Pernah nonton film-film LN? Yg kalau nelepon 911, dan sejenisnya, ada drama begini? Mereka langsung sigap bantu. Karena di sana sebagian besar polisi berusaha benar-benar mengayomi.
Nah, di Indonesia? Mbuh.
Sampai hari ini, polisi masih tdk nyadar-nyadar juga jika dalam kasus penembakan bos rental ini, argumen "tolong tunjukkan bukti kepemilikan mobil" adalah kontraproduktif, mengundang antipati, dan jelas jauh dari bualan mereka soal mengayomi masyarakat!

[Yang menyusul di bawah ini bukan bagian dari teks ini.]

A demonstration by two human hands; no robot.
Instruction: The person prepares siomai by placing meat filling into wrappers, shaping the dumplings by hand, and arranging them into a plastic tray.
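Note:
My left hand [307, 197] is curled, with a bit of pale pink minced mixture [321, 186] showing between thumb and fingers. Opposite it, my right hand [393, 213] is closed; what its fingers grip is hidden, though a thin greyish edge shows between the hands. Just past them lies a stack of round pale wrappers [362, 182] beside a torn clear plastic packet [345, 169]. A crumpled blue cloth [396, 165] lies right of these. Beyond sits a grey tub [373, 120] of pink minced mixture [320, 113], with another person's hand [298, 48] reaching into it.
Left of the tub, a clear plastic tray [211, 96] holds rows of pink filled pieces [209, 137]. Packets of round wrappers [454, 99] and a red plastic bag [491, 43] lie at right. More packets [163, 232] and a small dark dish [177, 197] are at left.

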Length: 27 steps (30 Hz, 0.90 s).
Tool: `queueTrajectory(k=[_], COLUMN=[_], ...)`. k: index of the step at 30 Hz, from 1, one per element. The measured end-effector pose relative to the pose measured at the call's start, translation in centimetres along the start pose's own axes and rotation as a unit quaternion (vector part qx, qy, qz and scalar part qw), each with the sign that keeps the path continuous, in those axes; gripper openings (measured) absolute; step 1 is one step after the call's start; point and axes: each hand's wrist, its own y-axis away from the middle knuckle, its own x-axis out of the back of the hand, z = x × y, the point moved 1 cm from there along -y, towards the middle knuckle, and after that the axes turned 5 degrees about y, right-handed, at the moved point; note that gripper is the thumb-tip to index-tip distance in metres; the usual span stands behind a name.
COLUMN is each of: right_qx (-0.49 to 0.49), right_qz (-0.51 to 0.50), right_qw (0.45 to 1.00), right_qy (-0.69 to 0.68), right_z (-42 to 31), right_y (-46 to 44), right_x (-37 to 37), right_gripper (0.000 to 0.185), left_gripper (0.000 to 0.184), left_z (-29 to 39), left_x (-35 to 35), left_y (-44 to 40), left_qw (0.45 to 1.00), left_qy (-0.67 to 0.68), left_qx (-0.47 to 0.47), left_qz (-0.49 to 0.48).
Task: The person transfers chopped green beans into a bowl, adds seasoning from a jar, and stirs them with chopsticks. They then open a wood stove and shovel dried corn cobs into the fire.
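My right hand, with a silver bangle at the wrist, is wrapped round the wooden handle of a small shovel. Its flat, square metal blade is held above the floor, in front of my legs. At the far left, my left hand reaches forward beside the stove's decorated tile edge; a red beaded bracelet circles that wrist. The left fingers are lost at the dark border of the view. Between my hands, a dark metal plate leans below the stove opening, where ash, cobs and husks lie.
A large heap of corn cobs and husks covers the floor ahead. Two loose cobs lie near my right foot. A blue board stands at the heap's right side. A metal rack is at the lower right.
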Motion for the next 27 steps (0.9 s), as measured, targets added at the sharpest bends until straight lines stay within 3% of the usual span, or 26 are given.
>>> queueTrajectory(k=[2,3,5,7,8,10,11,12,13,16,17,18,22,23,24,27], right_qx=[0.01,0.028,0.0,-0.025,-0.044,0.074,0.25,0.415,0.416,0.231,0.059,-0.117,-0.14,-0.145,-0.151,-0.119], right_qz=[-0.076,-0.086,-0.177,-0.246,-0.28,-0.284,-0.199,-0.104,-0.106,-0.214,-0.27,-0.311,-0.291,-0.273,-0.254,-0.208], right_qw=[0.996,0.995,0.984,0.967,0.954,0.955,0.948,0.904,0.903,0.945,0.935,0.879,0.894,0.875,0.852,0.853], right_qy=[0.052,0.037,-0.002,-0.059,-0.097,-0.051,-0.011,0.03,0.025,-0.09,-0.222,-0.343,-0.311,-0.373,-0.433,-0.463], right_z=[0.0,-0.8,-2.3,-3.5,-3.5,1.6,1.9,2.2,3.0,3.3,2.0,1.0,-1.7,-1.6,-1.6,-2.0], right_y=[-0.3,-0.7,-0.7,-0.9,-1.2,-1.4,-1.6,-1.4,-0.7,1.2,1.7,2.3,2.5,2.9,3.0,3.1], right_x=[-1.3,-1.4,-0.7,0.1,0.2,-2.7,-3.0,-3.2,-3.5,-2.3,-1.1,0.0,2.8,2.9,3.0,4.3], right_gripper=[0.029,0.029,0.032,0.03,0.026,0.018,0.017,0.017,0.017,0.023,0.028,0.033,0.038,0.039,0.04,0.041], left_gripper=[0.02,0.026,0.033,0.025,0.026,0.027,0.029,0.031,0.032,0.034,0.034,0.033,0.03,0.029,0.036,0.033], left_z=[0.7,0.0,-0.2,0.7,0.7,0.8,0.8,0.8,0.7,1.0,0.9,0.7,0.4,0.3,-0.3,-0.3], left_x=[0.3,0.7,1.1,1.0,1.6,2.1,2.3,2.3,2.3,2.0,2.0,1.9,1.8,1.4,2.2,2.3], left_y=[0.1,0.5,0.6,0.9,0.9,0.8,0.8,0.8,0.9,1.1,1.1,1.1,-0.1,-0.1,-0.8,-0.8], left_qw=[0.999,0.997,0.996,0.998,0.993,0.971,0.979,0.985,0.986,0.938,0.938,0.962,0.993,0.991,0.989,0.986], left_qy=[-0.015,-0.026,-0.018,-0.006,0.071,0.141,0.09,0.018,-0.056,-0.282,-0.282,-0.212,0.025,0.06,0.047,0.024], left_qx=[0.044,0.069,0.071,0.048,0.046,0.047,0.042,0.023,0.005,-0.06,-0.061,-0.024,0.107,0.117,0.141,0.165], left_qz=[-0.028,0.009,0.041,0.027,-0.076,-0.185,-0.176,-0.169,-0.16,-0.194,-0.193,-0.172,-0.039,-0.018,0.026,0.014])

Mereka tetap keukeuh dengan argumen itu. Seolah dengan bilang itu, maka mereka bisa duduk-duduk ngopi, nonton Tik Tok di kantornya-nya. Bodo amat dgn laporan yg bersifat darurat dan mendesak dari masyarakat.
Selamat untuk Pak Polisi, Ibu Polisi, kalian sukses besar menurunkan marwah profesi sendiri. Teruslah keras kepala, teruslah merasa paling benar.